Pour plus de compréhension sur les déloyautés diverses des Al-Mokrani, envers leurs compatriotes, nous citerons d’abord l'Emir Abdelkader. Lorsque celui-ci apprit par Abdesselam le passage des «Portes de Fer» par les troupes françaises, contrairement aux engagements pris par la France lors de la signature du Traité de la Tafna il lui écrivit : "La rupture vient des chrétiens. Votre ennemi est devant vous, retroussez comme il faut vos vêtements et préparez-vous au combat. De toutes parts le signal de la guerre sainte est donné. Vous êtes l'homme de ces contrées, je vous ai placé là pour en fermer les issues. La victoire s'il plaît à Dieu couronnera notre persévérance". L'Emir Abdelkader, habituellement réservé, prononça une terrible malédiction contre les AI-Mokrani : "Que leurs vœux ne soient jamais exaucés. Que leur prière ne soit Jamais accueillie. Qu'ils vivent dans l'opprobre et la misère. Qu'ils tombent assez bas pour qu'un misérable juif puisse les soumettre à son pouvoir". L'Emir Abdelkader fut ébranlé par la nouvelle du ralliement des Al-Mokrani aux troupes du corps expéditionnaire français, commandés par le duc d'Orléans.

Un peu plus de trois siècles auparavant, en 1518, Abou Al-Abbas Ahmed Belkadi (qui deviendra en 1520 roi d’Alger, après avoir chassé Khaïr-Eddine de la ville) et Aroudj maudirent les Al-Mokrani pour leurs accointances avec les Espagnols qui occupaient Bougie. Les Al-Mokrani s’étaient alliés aux Espagnols, en gratitude, ceux-ci les équipèrent de mousquets et leur construisirent le fort de Bordj Kala’a. Ceci est dans le Ghazawât ‘Arûj wa Khayr al-Dîn de Jean-Michel de Venture de Paradis [1729-1799]), J. Angé, 1837, 2 vol., 374 et 426 p. réédit. Bouslama, Tunis, 1984.

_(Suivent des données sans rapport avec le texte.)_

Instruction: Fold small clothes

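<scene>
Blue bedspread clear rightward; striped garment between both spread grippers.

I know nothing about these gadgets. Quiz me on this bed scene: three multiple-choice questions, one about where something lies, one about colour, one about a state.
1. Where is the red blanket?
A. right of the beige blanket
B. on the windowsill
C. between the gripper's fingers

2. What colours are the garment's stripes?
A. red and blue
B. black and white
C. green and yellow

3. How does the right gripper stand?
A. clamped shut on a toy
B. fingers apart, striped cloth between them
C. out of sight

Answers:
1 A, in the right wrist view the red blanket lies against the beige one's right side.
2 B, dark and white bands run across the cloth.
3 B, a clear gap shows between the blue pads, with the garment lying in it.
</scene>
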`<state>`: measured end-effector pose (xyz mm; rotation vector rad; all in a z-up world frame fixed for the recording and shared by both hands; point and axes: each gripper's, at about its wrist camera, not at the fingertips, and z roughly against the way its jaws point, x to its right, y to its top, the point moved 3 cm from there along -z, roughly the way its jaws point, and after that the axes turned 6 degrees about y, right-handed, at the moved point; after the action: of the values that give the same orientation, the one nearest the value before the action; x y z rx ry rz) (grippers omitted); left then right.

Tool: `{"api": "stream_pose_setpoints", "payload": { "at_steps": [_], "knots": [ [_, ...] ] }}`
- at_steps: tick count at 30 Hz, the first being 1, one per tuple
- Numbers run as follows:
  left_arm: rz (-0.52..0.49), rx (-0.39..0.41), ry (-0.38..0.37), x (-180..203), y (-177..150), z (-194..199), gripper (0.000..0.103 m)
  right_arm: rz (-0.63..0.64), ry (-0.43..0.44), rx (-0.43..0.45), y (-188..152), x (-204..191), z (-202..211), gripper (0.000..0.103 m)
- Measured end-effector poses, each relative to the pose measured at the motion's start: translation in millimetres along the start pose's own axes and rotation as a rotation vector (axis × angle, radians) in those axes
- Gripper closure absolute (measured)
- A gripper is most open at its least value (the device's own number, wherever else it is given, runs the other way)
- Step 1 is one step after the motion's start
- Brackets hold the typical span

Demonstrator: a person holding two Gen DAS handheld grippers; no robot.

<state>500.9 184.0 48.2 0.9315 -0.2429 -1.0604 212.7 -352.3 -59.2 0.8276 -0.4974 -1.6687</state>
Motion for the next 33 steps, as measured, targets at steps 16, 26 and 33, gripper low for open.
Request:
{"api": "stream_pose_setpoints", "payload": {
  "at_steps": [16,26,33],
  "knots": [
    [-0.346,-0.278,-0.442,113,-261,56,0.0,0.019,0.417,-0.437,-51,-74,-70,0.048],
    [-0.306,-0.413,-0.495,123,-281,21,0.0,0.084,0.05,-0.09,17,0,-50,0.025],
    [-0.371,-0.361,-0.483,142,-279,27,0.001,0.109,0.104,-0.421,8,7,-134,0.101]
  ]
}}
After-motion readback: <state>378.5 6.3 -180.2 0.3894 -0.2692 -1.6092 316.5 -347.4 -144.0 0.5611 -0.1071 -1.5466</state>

Un mot encore : une croix figurait sur la bannière des Mokrani, où était également inscrit en lettres d'or un verset du Qoran : Nassroun min Allah wa fathoun qarib. "Un secours vient de Dieu et la victoire est proche", qu'ils brandissaient en allant faire la chasse à leurs compatriotes, dont Boubaghla décapité par eux, au nom de l'armée d'occupation française et de l’Algérie française.